The Details About Dentals
Physical Examination, Dental Assessment & Rating
This is the most important component of safe pet healthcare. Dr. Wilson is experienced and highly trained to identify all aspects of your pet’s well being. He will evaluate all aspects of your pet’s health, including listening for heart murmurs, arrhythmias and healthy lungs. We will only proceed after he feels your pet’s health is appropriate for anesthesia. The dental assessment classifies oral health and includes staging from periodontics (gum disease), endodontics (tooth pulp disease), calculus (mineralized plaque), and teeth health. It is used to select antibiotics, pain control, whether extractions are necessary, and tooth preservation.
For the well being of your pet, a pre-anesthesia lab analysis is used to identify health issues that are not readily detected by a general physical examination. Most pets undergoing dental procedures already have significant dental disease which itself can influence the kidney, liver, lungs and heart. Pre-anesthesia lab testing helps identify hidden health issues and helps to objectively evaluate your pet's internal organ systems. Pre-anesthesia lab work helps insure your pet is in a low risk category for anesthesia. This information will also help us after the procedure by providing a baseline, which can be used for comparison if your pet is ill in the future. If any significant abnormalities are detected we will contact you to discuss the findings.
Anesthesia & Monitoring
The sedative injection (the initial component of anesthesia) helps sedate your pet, reduce stress, and provide pain control. The Intravenous Catheter (IV) Catheter allow further IV injections to be given without stress to your pet. Additionally, it is a further security while your pet is under anesthesia. IV fluids are administered to help maintain blood pressure to support organ health and function as well as prevent dehydration. We use Sevoflurane Inhalant Anesthesia which is the safest anesthesia and we use modern anesthetic protocols. Most pets wake up minutes after procedures are completed. We provide warmth during and after anesthesia, to prevent the body from cooling and keep your pet as comfortable as possible. In addition to our doctors, our entire staff has training and experience that is coupled with technological monitoring to create the safest anesthetic environment available. We use the latest technology for measuring blood pressure, oxygen saturation (pulse oximetry), respiration and for recording electrocardiograms during surgery. With our protocol, our pets remain sedate and relaxed till later, by design.

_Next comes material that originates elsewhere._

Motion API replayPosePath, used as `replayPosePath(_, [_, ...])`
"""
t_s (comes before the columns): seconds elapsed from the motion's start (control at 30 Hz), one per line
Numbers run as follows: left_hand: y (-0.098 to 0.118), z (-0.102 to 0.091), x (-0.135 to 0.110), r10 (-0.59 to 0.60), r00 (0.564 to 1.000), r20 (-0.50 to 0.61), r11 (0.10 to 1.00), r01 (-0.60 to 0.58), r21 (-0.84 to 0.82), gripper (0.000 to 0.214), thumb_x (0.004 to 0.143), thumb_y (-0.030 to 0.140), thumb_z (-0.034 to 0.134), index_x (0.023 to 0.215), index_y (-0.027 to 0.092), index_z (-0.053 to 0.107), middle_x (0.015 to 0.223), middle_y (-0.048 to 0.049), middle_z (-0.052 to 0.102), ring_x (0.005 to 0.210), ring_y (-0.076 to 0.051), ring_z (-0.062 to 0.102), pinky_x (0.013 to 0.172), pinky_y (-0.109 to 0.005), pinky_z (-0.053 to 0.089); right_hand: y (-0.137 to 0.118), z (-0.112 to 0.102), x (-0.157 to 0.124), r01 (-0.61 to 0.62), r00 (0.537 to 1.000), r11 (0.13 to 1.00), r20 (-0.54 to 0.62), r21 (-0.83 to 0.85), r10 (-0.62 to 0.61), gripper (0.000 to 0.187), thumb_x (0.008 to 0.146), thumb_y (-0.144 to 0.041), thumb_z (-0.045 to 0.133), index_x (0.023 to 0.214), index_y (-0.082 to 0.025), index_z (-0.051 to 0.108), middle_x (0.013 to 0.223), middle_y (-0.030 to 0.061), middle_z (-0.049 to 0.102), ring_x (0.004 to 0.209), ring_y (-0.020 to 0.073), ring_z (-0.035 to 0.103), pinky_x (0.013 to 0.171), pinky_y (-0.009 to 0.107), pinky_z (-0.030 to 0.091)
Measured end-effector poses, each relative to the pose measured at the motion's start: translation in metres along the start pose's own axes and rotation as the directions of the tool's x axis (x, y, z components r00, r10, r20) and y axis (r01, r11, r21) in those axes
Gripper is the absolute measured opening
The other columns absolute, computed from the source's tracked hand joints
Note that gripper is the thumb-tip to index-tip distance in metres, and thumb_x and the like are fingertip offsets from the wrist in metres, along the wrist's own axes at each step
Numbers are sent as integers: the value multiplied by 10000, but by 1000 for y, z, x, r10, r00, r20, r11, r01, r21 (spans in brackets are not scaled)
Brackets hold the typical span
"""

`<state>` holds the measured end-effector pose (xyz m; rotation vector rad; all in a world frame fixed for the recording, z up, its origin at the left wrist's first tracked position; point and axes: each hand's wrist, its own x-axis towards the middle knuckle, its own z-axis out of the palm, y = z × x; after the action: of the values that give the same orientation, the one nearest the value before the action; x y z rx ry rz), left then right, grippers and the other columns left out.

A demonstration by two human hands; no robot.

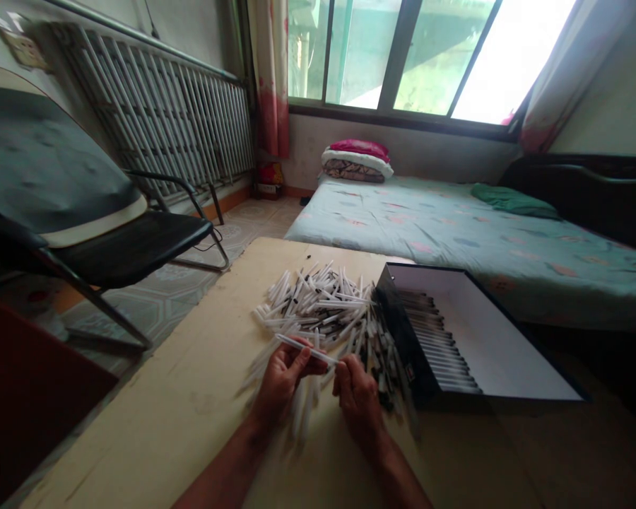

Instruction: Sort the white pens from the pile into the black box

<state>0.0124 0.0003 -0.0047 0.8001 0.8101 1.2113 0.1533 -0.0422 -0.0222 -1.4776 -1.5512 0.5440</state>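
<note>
L hand [283, 378] grasps a white pen [304, 348] above a loose pen pile [318, 311]; R hand [356, 396] curls near its tip, grip unclear; open box [403, 339] at 3 o'clock holds lined-up pens [439, 346].

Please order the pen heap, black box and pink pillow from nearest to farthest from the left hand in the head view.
From the left hand:
1. White pen heap, just ahead on the table.
2. Open black box, to the right on the table.
3. Pink pillow, far ahead on the bed.
</note>
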Motion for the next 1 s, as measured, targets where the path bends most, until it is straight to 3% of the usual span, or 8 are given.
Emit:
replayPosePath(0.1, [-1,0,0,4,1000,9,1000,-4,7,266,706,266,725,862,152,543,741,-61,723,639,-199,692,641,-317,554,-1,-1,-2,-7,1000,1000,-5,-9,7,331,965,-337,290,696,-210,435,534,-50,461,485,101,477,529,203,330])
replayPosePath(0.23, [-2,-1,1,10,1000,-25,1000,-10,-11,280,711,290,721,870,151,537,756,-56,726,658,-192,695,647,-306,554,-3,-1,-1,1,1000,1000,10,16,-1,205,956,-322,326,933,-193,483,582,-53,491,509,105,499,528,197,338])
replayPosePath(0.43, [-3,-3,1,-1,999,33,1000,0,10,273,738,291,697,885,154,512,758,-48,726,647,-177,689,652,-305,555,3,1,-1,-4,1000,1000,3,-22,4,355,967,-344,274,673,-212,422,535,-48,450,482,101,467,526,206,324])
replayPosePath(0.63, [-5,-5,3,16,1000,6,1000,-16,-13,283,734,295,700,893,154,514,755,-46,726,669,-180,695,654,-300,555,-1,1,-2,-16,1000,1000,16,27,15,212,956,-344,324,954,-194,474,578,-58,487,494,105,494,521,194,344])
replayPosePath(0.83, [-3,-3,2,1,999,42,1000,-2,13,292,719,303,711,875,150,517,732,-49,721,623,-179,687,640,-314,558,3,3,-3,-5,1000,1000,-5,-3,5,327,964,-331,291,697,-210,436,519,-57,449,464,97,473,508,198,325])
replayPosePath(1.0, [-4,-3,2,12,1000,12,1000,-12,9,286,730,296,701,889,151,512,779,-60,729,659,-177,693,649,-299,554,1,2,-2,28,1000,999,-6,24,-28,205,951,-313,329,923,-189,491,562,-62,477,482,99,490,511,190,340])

Oral Radiographs (X-rays) (There is an additional fee for this service)
Radiographs are used to detect disease in the bone that is not detectable via examination or probing. Research has shown that up to 75% of all pets have some form of significant dental disease that radiographs are used to identify. If the doctor decides that your pet needs oral radiographs, we will take them prior to the dental treatment so we can identify areas that need special treatments. We will review the radiographs with you and show you everything that was identified.
Dental Procedures & Extractions (there is an addition fee for extractions)
We will probe around each tooth to determine if there is any periodontal disease and to determine if any teeth need to be extracted. The enamel and margin of the gum line (subgingiva) are scaled with two different high-speed probes and then polished. The polish is important to help delay recurrence of plaque and tartar. Fluoride is used to decrease discomfort and harden enamel. We will extract any tooth that we feel is diseased or causing pain. Extracting teeth requires additional time, instrumentation and skill. Only our doctors will extract teeth, and all measures are used to make it as painless as possible. Modern pain control protocols allow pets to recover rapidly and feel better in a very short period of time.
Pain Control & Antibiotics (there are additional charges for this service)
We place a premium on your pet’s quality of life, so pain control medication is used whenever needed. Take-home pain control medications are used when extractions and other surgical procedures are performed. If a procedure is performed that may be uncomfortable or painful, we will use pre-emptive analgesia (blocking the pain pathways before the painful procedure starts), and balanced anesthesia (specifically blocking the pain pathways from as many directions as possible with a variety of drugs). Pain control combines the use of injectable and oral medications used in the hospital and at home. Antibiotics are used before every dental procedure. Most every pet receives an antibiotic injection in the morning before the dental procedures. Many factors are considered as to whether your pet should also receive oral antibiotics (pill, capsule, or liquid) at home before and after the procedures. Generally, severe infections need antibiotics to be administered at home.